En fin observateur de la société d’alors qui focalise tout autour d’une pratique extérieur du sabbat, aux fins observateurs de notre société d’aujourd’hui qui structurent tout leur raisonnement à partir d’une logique insatiable de la consommation, Jésus, par sa question, « est-il permis » ouvre son hôte, nous ouvre les yeux sur l’importance de la dignité humaine. C’est le trésor des trésors, la priorité des priorités. C’est en pensant à la dignité de l’humain que Jésus a agi ainsi le jour du sabbat. J’exprimais lundi dernier qu’il nous fallait comme Jésus être « tout œil ». Ce matin j’ajoute qu’il nous faut être « tout oreille » aux souffrances des autres.
Question : comment reproduire ce “geste patrimoine” de Jésus? Ce geste architectural de notre foi? La réponse est simple, peut-être trop simple : renaître à l’humain, aux droits humains. Jésus, de passage chez un notable pour un repas, en profite pour lancer un appel à ré-évangéliser le gros bon sens. Simple?
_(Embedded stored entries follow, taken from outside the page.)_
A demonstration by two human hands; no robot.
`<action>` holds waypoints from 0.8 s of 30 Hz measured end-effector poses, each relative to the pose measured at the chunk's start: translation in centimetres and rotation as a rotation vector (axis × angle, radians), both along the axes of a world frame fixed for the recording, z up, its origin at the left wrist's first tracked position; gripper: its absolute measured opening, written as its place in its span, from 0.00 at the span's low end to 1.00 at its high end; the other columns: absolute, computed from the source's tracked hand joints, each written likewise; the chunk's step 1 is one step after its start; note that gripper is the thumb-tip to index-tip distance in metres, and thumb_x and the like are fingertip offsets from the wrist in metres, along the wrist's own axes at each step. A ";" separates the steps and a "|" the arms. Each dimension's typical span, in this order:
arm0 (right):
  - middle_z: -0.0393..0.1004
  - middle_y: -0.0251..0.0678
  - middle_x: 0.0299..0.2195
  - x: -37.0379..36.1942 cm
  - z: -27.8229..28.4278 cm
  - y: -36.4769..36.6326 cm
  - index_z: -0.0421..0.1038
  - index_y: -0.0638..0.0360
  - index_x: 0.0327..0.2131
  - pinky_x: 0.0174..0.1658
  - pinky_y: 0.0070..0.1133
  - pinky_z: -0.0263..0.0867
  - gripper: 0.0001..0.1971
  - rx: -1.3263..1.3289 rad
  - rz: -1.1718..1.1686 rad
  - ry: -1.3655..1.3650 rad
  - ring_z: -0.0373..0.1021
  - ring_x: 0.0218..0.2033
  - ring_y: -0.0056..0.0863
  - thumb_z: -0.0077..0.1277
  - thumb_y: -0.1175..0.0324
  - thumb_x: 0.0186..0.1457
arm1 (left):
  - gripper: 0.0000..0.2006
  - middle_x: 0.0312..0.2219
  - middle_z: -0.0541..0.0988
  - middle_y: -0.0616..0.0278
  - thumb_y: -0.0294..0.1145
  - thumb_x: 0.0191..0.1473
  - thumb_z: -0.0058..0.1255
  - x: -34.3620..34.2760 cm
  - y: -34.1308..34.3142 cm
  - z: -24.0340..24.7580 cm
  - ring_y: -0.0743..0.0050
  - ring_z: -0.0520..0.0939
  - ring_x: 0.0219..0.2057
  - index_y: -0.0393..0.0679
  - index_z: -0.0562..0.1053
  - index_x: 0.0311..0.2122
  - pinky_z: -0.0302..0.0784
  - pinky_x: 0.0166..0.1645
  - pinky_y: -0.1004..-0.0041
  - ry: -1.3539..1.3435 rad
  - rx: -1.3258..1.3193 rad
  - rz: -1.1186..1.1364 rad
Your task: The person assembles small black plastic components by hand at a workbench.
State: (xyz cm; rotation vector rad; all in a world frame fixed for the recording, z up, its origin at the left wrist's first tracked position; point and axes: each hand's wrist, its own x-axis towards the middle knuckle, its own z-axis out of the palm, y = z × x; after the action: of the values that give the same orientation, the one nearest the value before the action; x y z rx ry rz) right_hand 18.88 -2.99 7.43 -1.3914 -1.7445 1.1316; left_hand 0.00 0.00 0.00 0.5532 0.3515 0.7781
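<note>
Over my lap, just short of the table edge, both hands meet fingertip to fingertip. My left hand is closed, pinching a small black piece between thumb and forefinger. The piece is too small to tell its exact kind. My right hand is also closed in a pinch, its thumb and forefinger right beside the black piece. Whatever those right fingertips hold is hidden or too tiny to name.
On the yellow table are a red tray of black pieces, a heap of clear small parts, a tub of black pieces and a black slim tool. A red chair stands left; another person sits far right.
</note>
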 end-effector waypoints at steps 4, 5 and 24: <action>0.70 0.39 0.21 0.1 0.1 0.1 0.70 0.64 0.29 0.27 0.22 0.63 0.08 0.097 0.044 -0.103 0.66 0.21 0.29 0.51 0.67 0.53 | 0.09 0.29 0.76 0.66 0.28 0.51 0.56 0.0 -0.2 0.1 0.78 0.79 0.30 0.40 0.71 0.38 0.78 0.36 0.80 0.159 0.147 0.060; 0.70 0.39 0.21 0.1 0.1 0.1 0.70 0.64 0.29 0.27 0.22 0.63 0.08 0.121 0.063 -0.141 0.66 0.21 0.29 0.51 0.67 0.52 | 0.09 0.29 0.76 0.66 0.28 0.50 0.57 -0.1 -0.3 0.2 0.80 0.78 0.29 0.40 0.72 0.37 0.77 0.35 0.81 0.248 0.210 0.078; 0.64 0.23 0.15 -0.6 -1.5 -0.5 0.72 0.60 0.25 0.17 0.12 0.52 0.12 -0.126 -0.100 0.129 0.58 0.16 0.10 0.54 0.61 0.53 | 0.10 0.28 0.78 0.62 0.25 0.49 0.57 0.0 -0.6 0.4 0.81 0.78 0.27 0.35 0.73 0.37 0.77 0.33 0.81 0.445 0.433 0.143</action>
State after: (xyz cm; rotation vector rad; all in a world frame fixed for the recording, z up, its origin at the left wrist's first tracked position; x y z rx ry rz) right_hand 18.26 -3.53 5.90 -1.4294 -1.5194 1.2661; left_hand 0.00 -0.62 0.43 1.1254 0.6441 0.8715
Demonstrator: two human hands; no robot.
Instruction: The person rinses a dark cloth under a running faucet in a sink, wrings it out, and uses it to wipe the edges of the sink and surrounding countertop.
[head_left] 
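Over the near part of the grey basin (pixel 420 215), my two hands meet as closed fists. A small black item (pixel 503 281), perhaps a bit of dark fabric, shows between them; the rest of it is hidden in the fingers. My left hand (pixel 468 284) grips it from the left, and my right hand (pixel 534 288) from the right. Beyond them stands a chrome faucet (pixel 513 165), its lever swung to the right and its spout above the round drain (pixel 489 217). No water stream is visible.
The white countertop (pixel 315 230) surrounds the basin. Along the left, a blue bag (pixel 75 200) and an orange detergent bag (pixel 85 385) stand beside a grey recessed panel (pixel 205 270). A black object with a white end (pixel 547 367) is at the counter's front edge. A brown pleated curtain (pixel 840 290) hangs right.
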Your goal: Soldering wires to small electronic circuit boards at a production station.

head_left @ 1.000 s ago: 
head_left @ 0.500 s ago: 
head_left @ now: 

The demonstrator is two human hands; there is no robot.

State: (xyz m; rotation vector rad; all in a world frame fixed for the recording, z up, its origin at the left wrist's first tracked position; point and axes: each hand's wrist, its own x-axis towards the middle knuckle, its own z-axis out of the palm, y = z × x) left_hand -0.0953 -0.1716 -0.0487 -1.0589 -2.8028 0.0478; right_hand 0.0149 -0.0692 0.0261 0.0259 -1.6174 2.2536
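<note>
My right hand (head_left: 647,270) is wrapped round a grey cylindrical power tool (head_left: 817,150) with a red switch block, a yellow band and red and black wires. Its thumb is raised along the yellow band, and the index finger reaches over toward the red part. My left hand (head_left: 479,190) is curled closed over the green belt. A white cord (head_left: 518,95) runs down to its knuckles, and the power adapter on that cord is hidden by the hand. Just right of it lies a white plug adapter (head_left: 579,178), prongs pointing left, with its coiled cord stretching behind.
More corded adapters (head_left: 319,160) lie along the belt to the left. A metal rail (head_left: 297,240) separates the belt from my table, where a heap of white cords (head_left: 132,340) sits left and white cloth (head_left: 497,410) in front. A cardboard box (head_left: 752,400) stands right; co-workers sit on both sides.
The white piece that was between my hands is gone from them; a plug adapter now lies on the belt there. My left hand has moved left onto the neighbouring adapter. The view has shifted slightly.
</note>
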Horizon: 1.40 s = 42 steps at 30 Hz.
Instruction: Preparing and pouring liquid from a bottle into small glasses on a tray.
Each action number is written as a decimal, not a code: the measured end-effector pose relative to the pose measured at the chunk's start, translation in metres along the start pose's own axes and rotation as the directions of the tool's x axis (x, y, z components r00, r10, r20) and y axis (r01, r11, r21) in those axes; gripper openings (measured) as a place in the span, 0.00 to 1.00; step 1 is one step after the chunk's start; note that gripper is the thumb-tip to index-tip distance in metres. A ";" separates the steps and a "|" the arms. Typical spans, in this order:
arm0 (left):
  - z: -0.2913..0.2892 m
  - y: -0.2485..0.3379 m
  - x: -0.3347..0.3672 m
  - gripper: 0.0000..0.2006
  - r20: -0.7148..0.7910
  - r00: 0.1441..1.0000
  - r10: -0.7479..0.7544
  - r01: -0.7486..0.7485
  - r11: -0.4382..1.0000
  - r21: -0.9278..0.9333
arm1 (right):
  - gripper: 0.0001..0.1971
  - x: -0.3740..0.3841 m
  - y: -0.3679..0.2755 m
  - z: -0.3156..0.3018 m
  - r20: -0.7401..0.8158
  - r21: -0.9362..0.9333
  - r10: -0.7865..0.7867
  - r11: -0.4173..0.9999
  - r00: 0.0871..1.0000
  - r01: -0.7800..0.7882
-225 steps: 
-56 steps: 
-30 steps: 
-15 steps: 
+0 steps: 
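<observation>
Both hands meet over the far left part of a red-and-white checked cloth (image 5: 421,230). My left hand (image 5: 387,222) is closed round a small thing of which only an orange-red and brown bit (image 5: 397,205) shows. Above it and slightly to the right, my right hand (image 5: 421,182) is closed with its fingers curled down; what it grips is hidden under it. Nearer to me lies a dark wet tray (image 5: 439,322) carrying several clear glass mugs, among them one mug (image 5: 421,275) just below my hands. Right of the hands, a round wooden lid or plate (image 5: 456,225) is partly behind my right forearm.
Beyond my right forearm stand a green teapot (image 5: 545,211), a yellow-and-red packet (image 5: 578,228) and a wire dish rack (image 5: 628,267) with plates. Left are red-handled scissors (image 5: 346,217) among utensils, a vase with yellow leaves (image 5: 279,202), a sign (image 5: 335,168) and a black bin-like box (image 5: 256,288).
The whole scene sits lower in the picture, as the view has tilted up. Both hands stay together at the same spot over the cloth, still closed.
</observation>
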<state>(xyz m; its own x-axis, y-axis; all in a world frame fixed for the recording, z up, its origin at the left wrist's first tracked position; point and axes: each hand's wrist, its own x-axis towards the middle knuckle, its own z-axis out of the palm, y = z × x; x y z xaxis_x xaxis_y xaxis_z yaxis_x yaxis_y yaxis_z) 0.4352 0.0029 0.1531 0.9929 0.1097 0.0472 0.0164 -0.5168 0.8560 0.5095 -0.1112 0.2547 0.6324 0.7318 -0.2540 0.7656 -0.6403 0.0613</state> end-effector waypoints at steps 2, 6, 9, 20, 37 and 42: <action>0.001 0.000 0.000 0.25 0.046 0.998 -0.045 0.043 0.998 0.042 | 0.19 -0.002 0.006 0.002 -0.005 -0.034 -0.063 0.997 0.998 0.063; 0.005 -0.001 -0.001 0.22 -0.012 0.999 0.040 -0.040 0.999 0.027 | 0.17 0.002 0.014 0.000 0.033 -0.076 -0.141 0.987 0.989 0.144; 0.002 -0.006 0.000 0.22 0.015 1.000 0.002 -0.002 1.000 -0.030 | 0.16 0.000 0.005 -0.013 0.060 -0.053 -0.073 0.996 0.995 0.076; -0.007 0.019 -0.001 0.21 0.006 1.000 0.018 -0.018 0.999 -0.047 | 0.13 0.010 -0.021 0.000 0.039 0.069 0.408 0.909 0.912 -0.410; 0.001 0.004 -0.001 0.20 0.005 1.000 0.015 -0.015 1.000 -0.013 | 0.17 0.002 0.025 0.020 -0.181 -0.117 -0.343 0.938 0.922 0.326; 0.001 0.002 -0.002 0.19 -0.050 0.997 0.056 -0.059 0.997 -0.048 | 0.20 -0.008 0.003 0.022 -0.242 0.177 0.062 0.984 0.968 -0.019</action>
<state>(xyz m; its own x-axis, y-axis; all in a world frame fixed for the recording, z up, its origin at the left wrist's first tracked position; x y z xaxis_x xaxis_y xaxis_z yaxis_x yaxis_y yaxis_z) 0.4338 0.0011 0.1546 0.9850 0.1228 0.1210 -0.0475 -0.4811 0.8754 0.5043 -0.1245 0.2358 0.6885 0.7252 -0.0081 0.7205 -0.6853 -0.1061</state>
Comme l’exprimait si éloquemment Benoît XV1 dans sa rencontre avec les notables juifs lors de son voyage à Paris, qui citait le Talmud (58b), le gros bon sens c’est que le « le sabbat vous est donné, mais vous n’êtes pas donné au sabbat ». Le gros bon sens, c’est d’abreuver même un jour de sabbat, les animaux. Le gros bon sens : nous sommes « donnés », « voués » à faire vivre.
Loin d’être une idéologie abstraite, un système qui gère nos manières de nous comporter entre nous ou un code de bonne conduite, la révélation, la Bonne nouvelle – faut-il l’observer toujours Bonne nouvelle -, c’est que le Père en nous envoyant son Fils « né d’une femme » (Gal 4, 4), est venu nous sauver d’une conduite à deux faces : l’une pour le dimanche et l’autre pour les six autres jours de la semaine.
Alors que le pharisien avait soif d’être bien vu, d’être «estimé» de Jésus, il se voit inviter à opérer en lui un miracle, une guérison : tu vois, semble lui dire Jésus, cet homme atteint d’hydropisie; lui aussi, comme toi, il a soif d’être estimé, lui aussi a soif d’être quelqu’un. Et ce trésor là, «être quelqu’un», aider à «être quelqu’un», il faut l’offrir tous les jours de la semaine, incluant le sabbat. Ce trésor-là, Jésus précise, dans le texte qui suit notre évangile ce matin, que nous risquons de le perdre quand nous cherchons la place d’honneur à un repas ou que nous recherchons toute la place. « Si quelqu’un est plus digne que toi, le maître te dira… »
À votre contemplation : paraphrasant Paul dans la 1re lecture, « je rends grâce à Dieu quand je fais mention de vous à cause de ce que vous faîtes pour l’Évangile ». Ici, vous n’écoutez pas la Parole de Dieu pour y demeurer par la suite, indifférent. Ici, la Parole de Dieu, celle qui invite ce matin à donner de la dignité, n’est pas seulement une vue de l’esprit. « Puisque Dieu a si bien commencé en vous, chez vous son travail », « puisque vous n’oubliez aucun de ses bienfaits » (Acc), pour vous maintenant, je deviens Pain de Vie. AMEN.